A whole generation has gone through the Jewish life cycle with Anita Diamant. The guides she wrote in the 1980s and 1990s—The New Jewish Wedding, The New Jewish Baby Book, Choosing a Jewish Life, Saying Kaddish—enjoy such lasting popularity that Diamant is now revising several of them to reflect the societal changes she has also played a role in bringing about. Her novel The Red Tent, a retelling of the story of Dinah from Genesis, quickly attained the status of feminist midrash. Along with half a dozen more novels, journalism and an essay collection, she’s been an activist, founding the Boston area’s progressive mikvah Mayyim Hayyim (Living Water).

Her new book Period. End of Sentence. A New Chapter in the Fight for Menstrual Justice looks at women’s lives and life cycles from yet another angle. It describes the growing movement to eliminate obstacles posed by menstruation, a cause that speaks both to the enduring issues raised in The Red Tent and to the cutting edge of Gen Z activism.

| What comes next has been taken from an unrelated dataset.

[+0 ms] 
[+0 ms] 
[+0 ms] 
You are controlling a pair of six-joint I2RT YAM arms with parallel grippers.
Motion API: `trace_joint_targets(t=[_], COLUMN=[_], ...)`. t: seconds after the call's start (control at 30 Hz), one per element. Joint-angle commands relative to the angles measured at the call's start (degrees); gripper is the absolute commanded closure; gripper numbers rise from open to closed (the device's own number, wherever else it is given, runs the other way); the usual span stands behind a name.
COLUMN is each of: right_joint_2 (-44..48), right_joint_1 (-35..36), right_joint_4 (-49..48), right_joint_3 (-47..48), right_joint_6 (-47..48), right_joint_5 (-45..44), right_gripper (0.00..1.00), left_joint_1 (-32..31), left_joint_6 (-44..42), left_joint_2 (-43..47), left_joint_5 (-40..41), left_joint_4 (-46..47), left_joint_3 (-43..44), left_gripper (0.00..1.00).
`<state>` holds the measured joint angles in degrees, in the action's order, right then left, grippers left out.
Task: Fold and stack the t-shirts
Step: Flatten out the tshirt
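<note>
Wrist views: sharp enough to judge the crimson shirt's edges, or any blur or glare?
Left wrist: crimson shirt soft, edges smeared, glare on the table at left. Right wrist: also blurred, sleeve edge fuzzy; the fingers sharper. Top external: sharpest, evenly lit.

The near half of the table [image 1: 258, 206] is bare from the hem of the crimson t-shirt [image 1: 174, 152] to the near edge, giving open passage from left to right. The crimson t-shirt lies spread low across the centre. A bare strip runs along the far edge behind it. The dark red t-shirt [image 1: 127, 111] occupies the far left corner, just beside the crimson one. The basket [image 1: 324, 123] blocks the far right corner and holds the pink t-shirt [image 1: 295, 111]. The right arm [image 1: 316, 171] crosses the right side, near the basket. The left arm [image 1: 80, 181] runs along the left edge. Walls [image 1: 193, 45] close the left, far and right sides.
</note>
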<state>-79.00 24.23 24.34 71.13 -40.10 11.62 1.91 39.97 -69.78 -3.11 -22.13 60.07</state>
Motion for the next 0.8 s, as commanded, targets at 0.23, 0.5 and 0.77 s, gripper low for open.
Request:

Diamant speaks with Moment book review editor Amy E. Schwartz.

There’s a scene at the beginning of your new book in which the 2018 documentary of the same name wins an Oscar on international TV. Watching at home, you write, “I jumped off my couch and cheered, certain that a million other people were doing the same.” How is the book related to the movie?

The movie inspired the book. After seeing the Oscar ceremony, I watched the movie on YouTube the next day. It tells the story of a small village in India and a group of high school students in California who raise money to donate a machine to the village so they can make menstrual pads. You learn about how little is known about menstruation, how stigmatized menstruation is and how transformative it is for these young girls to talk to people about it. And for the village women to make menstrual pads for themselves and for sale, so they have a microbusiness, is very empowering.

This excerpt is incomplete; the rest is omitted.